Task directions: Lines from the material below that hold the string "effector" are what is needed; copy each of them.

Records for the task:
# # # # # # #
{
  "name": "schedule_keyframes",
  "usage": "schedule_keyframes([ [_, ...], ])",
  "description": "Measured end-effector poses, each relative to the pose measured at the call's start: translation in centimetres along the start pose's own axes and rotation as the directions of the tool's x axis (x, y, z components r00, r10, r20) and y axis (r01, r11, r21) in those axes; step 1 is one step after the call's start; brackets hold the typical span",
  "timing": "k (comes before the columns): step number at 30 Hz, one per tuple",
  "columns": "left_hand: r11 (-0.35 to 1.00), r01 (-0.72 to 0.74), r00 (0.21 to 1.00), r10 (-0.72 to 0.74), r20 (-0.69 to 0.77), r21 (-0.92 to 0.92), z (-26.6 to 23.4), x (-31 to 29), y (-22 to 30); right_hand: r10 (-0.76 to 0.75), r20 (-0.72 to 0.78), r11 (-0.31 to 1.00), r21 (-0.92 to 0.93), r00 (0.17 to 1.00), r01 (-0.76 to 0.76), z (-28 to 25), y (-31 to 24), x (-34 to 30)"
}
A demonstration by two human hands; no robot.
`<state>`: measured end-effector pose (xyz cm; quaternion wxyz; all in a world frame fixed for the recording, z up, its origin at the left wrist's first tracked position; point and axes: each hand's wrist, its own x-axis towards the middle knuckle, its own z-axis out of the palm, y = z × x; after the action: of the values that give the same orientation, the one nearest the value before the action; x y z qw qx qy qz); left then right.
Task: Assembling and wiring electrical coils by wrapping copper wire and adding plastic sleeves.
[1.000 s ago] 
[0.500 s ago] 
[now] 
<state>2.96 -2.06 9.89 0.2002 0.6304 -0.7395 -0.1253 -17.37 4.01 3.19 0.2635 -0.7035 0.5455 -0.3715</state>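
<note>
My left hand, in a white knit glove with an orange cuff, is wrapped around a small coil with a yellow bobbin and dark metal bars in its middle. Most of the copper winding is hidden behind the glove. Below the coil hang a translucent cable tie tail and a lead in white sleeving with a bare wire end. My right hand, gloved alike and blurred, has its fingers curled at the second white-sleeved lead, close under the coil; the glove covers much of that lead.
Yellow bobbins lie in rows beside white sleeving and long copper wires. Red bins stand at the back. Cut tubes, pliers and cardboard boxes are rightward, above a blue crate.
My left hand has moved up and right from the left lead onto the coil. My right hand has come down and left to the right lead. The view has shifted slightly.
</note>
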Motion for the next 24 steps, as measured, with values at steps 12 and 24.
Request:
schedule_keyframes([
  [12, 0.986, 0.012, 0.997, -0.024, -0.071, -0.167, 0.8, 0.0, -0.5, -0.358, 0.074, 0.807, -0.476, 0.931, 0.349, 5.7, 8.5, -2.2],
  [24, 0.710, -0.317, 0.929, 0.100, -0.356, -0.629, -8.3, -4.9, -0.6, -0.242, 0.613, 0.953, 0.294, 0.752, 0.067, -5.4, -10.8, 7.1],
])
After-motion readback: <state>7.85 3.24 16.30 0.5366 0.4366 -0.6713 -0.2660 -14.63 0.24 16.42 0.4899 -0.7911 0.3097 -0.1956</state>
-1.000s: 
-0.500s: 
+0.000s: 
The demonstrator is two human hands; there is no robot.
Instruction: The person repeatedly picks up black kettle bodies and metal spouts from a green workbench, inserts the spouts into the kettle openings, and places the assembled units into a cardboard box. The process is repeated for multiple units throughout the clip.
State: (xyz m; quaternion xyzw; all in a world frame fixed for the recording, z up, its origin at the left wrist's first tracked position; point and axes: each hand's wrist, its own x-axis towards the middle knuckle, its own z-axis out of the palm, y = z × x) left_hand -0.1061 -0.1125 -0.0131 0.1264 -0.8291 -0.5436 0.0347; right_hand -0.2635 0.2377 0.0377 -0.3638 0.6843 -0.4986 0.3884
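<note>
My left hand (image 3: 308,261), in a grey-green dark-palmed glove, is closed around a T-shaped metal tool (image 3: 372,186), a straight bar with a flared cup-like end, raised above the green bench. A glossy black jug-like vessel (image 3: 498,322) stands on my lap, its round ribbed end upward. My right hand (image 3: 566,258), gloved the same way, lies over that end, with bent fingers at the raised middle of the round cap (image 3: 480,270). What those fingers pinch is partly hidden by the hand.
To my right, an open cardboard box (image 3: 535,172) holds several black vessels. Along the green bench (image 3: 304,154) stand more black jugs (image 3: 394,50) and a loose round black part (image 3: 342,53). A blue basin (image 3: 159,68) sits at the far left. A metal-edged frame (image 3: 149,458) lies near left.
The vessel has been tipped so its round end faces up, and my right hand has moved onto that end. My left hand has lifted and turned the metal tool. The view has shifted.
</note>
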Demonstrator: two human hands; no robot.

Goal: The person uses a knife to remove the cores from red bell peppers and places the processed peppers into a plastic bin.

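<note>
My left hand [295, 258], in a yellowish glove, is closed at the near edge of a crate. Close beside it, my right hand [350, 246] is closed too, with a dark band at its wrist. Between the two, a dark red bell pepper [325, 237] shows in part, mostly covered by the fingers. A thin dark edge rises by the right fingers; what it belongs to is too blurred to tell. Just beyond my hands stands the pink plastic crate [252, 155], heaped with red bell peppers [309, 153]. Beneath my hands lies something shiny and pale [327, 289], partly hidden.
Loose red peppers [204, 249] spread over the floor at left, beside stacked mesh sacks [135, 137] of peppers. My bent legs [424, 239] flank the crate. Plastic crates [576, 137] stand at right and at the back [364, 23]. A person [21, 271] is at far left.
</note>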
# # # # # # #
Solution:
  "description": "Measured end-effector poses, each relative to the pose measured at the call's start: translation in centimetres along the start pose's own axes and rotation as the directions of the tool's x axis (x, y, z components r00, r10, r20) and y axis (r01, r11, r21) in those axes; step 1 is one step after the call's start; brackets hold the typical span",
`<state>`: measured end-effector pose (xyz cm; quaternion wxyz; all in a world frame fixed for the recording, z up, its origin at the left wrist's first tracked position; point and axes: each hand's wrist, its own x-axis towards the middle knuckle, its own z-axis out of the palm, y = z × x; after the action: of the values that give the same orientation, the one nearest the value before the action; x y z qw qx qy qz); left then right.

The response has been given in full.